A conservative strategy for China needs to be more than a rhetorical exercise in Beijing-bashing or empty virtue-signaling around Taiwan. The United States must prioritize supplying its East Asian partners with defensive weapon systems such as antiair and antiship missiles that can effectively raise the costs of Chinese aggression. It must also prioritize funding for the U.S. Navy and Air Force, since air and naval power will likely be at the forefront of any future conflict in the Pacific. Additionally, U.S. intelligence and law enforcement agencies should work more aggressively to counter China’s malign activities within the key American institutions of government, business, and education.

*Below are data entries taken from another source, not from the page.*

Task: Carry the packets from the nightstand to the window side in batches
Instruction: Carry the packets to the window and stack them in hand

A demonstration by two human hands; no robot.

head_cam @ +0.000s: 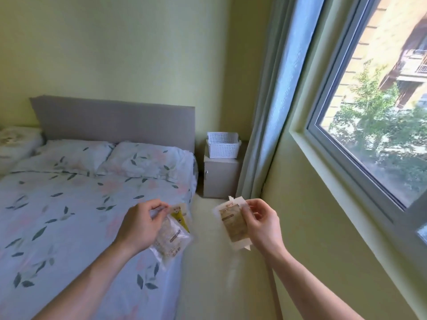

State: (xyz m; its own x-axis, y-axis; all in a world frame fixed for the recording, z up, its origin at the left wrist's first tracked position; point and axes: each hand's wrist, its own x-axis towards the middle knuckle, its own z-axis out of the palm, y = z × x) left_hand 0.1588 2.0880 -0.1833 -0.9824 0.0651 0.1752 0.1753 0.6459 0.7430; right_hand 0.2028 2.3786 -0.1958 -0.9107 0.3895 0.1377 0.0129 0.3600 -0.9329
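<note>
My left hand (141, 224) grips clear and yellow packets (172, 239) that hang down over the bed's edge. My right hand (262, 224) holds a brown and white packet (231, 224) upright, pinched along its right side. Both hands are raised in front of me, between the bed and the window wall. The beige nightstand (220, 179) stands in the far corner with a white perforated basket (223, 145) on top; I cannot see what is inside the basket.
A bed (69, 215) with a floral cover and pillows fills the left. A narrow strip of pale floor (215, 273) runs between bed and wall. A grey-blue curtain (270, 112) hangs beside the window (379, 116), whose sill (342, 188) slopes down the right.
</note>
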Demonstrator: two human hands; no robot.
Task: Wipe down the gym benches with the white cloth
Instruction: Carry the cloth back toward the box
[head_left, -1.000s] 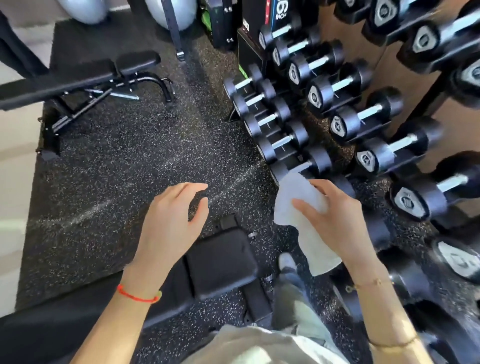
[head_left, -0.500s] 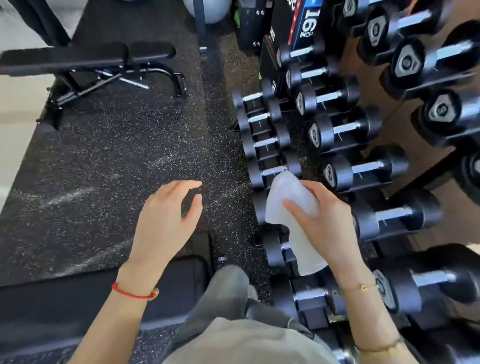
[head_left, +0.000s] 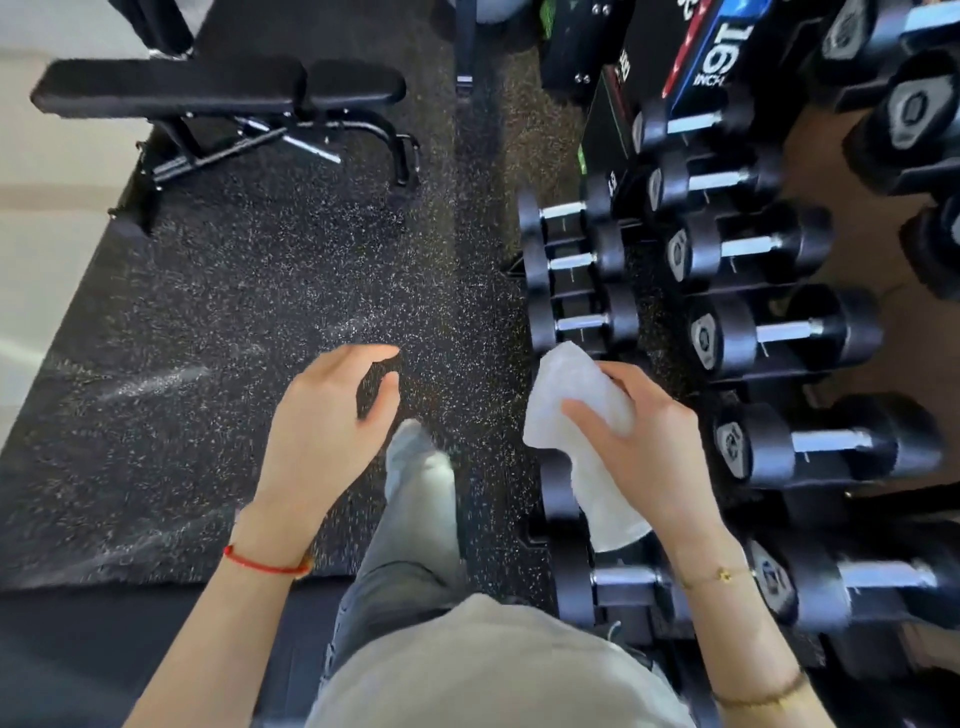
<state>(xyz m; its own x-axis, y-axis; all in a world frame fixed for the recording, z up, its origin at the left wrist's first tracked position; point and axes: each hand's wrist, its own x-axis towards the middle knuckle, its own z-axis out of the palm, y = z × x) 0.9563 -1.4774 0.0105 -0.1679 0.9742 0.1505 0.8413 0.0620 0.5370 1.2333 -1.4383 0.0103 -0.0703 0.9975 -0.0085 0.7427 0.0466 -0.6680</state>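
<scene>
Within right hand (head_left: 644, 447) grip, white cloth (head_left: 582, 410)

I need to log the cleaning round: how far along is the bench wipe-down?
Done: nothing shows as wiped; no bench surface tells either way. In hand: the right hand grips the white cloth in the air beside the dumbbell rack; the left hand holds nothing. Left: the black bench across the mat, with the cloth touching no bench.
</scene>
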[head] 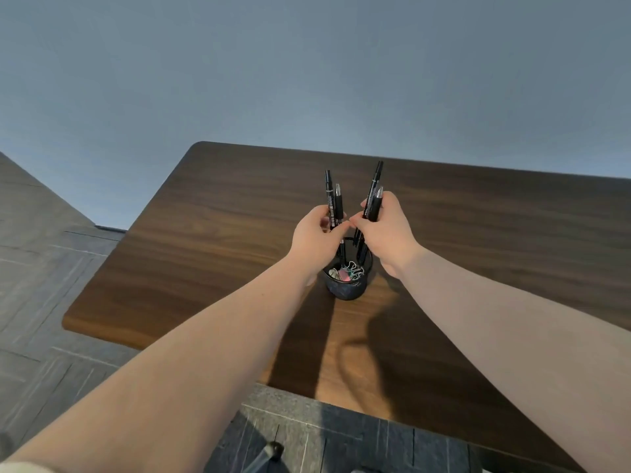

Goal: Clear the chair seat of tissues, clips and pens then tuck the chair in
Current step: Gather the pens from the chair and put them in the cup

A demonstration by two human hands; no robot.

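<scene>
Hands are raised side by side above a dark round cup (346, 288) on the wooden desk (205, 240). Two black pens (334, 203) are gripped upright in the left hand (316, 238), two more pens (375, 196) in the right hand (387, 230) — lower ends reach down into the cup. Binder clips (350, 272) are seen inside it. Grey tiled floor (44, 268) lies beyond the desk's left edge.

Head camera looks steeply down, close over the desk (211, 213)
</scene>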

But conservatives should not act as though a war with China is preordained, lest they wind up unintentionally sparking one. It is also important to remember that China, governed by a collectivist government that practices many of the top-down policies that conservatives have long warned against, has its own domestic and international constraints that may limit its power in the long run. Conservative policymakers should therefore avoid responding to the challenges posed by China with policies that would increase the likelihood of direct conflict or undermine incentives for U.S. partners in Asia to take more responsibility for their own defense. Specifically, conservatives should not replace the United States’ longstanding policy of “strategic ambiguity” toward Taiwan with an explicit security guarantee, and they should avoid extending military aid to wealthy countries in East Asia without requiring them to do more for their own defense. As they have in Europe and elsewhere, U.S. security guarantees and unconditional military support can encourage free-riding or reckless driving that puts the United States on a course to war.
Acknowledging that the United States faces real limits to its power does not mean accepting a broader narrative of American decline. To the contrary, adopting a more prudent foreign policy will ensure that U.S. power isn’t squandered and provide the means to guarantee the safety and prosperity of future generations of Americans. But if conservative policymakers deny reality and advocate the same failed policies that led the United States to where it is today, they will only guarantee American decline. Conservatives must demand better from their candidates and elected officials when it comes to foreign policy.